→ **What the task requires**
Please repeat the records below exactly, from the first line through the line containing "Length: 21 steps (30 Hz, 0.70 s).", and nothing more.

→ **Input material**
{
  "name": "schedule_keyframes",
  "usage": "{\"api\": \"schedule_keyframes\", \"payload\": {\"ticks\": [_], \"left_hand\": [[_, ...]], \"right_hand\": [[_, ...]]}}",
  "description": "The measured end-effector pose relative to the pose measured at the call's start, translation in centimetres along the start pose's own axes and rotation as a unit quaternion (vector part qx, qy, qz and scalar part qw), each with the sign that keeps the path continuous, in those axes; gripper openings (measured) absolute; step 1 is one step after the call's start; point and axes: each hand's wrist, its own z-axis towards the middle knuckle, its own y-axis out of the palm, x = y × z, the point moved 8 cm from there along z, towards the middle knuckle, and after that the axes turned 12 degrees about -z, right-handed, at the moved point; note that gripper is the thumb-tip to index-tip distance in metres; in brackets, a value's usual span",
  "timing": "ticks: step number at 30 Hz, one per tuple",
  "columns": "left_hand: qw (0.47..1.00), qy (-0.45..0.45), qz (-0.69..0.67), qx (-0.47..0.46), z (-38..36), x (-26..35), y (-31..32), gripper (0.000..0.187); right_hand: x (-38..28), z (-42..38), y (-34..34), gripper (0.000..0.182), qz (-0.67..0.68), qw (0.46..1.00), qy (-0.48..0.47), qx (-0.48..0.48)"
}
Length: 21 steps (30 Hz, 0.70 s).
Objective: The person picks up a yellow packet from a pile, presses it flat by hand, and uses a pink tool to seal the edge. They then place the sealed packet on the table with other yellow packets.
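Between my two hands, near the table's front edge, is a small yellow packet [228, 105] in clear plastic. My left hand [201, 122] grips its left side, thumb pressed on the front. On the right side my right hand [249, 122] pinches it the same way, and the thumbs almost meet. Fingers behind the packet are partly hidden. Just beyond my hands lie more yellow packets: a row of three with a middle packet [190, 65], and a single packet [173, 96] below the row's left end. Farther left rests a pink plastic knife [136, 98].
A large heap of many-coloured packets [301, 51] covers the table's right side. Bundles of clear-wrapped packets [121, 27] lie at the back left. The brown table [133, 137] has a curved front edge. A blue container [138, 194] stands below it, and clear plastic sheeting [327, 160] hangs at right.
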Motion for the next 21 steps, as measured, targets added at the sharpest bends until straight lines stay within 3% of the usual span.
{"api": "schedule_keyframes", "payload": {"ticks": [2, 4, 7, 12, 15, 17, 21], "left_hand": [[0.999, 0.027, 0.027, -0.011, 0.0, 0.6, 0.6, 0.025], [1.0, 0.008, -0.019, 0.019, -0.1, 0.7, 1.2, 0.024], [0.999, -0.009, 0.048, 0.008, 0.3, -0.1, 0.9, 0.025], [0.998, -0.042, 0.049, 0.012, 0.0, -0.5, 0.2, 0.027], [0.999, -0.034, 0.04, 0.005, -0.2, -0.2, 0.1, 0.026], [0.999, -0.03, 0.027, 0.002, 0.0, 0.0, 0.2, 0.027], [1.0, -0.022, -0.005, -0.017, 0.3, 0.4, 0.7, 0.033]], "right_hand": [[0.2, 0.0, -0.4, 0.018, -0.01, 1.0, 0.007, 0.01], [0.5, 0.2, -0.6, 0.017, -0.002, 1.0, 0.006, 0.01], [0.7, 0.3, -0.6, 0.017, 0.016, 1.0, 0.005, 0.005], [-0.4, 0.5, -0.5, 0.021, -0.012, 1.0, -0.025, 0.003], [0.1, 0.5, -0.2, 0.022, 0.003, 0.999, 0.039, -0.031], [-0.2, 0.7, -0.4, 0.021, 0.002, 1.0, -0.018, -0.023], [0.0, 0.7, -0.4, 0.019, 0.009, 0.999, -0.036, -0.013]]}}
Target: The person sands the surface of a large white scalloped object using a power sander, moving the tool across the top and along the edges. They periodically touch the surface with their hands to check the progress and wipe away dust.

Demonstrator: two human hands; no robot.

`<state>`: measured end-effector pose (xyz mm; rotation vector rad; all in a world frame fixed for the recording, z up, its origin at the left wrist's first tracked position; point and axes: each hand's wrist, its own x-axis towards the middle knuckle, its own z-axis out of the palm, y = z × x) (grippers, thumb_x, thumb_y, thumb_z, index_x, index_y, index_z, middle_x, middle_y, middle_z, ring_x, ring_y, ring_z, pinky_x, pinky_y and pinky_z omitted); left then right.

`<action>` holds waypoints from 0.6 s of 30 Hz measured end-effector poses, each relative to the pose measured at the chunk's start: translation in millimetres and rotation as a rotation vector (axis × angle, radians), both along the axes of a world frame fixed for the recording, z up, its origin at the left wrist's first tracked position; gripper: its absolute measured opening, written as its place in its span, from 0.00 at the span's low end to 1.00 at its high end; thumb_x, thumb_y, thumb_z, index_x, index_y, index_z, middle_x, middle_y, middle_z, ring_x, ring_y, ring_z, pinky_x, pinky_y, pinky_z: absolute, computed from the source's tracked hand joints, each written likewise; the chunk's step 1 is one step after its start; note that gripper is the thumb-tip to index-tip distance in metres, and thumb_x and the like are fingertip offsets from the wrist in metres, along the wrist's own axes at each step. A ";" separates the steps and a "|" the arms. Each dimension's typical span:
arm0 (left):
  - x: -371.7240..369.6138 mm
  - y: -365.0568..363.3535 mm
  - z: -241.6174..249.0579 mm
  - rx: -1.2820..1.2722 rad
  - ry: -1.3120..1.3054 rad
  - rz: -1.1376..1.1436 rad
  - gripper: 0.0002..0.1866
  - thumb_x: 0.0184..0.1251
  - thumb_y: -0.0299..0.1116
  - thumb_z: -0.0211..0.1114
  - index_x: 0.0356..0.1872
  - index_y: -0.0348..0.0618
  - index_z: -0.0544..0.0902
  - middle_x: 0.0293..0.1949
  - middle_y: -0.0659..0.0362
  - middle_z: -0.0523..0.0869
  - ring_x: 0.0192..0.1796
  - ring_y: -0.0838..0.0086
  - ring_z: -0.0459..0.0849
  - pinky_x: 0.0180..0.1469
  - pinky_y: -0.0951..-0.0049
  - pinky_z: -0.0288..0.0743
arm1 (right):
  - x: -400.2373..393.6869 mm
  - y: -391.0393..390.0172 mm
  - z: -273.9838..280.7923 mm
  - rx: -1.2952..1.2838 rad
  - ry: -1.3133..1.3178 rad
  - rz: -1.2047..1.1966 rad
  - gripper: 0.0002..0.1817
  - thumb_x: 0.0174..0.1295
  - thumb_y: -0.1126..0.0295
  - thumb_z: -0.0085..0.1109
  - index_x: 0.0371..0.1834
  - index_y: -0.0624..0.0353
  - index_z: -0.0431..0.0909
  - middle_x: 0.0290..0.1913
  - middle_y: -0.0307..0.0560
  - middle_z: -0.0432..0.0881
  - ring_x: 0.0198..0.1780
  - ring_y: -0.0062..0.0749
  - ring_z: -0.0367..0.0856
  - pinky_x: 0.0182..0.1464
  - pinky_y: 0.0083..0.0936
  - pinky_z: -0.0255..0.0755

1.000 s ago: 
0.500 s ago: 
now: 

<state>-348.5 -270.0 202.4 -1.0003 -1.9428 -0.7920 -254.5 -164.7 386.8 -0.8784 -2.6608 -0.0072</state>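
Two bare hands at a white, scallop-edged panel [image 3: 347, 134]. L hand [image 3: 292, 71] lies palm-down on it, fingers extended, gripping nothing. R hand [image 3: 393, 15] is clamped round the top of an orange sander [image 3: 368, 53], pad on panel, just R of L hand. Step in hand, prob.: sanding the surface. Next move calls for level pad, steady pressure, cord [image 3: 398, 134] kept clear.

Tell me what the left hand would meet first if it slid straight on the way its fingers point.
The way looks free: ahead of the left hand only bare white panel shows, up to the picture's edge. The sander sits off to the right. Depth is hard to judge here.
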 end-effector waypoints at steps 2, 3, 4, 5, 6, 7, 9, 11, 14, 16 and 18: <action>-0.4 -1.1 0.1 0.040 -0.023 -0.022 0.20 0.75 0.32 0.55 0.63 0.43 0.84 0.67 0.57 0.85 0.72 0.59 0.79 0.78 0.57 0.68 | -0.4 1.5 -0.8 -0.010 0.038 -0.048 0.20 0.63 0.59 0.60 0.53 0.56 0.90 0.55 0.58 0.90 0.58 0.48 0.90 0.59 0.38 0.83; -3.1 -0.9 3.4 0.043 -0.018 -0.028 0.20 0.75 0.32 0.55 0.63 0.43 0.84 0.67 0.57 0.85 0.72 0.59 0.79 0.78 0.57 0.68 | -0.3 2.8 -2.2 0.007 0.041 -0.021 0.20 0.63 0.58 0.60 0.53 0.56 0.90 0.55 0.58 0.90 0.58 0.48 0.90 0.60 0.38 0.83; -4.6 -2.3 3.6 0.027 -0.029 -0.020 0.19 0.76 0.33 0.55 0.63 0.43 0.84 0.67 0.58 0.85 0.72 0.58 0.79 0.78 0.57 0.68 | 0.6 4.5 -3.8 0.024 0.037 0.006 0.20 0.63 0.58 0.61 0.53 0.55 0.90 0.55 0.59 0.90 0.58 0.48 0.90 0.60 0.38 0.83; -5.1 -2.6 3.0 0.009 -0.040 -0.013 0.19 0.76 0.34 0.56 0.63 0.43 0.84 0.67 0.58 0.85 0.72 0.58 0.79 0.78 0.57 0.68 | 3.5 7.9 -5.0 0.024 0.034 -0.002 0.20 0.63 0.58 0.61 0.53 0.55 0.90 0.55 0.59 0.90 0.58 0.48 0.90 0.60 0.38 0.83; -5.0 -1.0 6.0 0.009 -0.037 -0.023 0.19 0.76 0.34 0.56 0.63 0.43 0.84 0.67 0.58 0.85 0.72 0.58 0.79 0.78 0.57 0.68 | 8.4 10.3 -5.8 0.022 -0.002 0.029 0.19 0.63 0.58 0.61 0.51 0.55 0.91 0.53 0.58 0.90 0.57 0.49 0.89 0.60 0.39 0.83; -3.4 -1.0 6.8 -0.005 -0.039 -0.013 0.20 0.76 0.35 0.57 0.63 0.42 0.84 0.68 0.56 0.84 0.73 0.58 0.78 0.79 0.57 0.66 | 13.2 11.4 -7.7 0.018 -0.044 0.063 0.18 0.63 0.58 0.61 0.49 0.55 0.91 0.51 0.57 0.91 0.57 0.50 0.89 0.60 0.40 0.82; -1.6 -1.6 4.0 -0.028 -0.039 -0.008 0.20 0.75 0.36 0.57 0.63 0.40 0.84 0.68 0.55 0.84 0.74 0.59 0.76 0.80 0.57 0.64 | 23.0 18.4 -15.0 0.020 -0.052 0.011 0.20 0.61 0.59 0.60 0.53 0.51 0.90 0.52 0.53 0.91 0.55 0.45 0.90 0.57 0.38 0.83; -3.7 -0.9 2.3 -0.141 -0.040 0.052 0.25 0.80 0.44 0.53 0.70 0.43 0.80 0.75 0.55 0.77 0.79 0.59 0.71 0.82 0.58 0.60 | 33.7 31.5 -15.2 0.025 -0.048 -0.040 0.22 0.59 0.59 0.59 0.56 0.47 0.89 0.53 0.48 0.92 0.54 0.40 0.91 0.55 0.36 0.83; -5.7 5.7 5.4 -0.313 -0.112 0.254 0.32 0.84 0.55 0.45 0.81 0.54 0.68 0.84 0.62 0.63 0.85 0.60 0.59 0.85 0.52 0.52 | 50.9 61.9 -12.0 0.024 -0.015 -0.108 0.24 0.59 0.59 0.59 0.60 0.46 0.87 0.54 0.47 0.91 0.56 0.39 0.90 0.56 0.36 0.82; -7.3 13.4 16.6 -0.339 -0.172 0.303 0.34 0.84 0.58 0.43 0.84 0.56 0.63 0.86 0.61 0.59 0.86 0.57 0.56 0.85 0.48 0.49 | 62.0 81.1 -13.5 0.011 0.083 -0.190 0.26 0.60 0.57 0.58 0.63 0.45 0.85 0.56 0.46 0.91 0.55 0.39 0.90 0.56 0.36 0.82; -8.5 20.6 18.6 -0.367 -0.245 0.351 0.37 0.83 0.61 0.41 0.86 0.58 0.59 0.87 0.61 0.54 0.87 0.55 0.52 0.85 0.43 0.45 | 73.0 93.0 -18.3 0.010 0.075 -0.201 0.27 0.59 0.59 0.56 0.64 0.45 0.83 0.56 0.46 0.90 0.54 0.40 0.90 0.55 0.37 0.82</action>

→ **Solution to the problem**
{
  "name": "schedule_keyframes",
  "usage": "{\"api\": \"schedule_keyframes\", \"payload\": {\"ticks\": [_], \"left_hand\": [[_, ...]], \"right_hand\": [[_, ...]]}}",
  "description": "The measured end-effector pose relative to the pose measured at the call's start, translation in centimetres along the start pose's own axes and rotation as a unit quaternion (vector part qx, qy, qz and scalar part qw), each with the sign that keeps the path continuous, in those axes; gripper openings (measured) absolute; step 1 is one step after the call's start; point and axes: each hand's wrist, its own z-axis towards the middle knuckle, its own y-axis out of the palm, x = y × z, the point moved 8 cm from there along z, towards the middle knuckle, and after that the axes turned 12 degrees about -z, right-handed, at the moved point; note that gripper is the thumb-tip to index-tip distance in metres; in brackets, a value's usual span",
  "timing": "ticks: step number at 30 Hz, one per tuple",
  "columns": "left_hand: qw (0.47..1.00), qy (-0.45..0.45), qz (-0.69..0.67), qx (-0.47..0.46), z (-38..36), x (-26..35), y (-31..32), gripper (0.000..0.187); right_hand: x (-38..28), z (-42..38), y (-34..34), gripper (0.000..0.182), qz (-0.67..0.68), qw (0.46..1.00), qy (-0.48..0.47), qx (-0.48..0.48)"
}
Length: 21 steps (30 Hz, 0.70 s).

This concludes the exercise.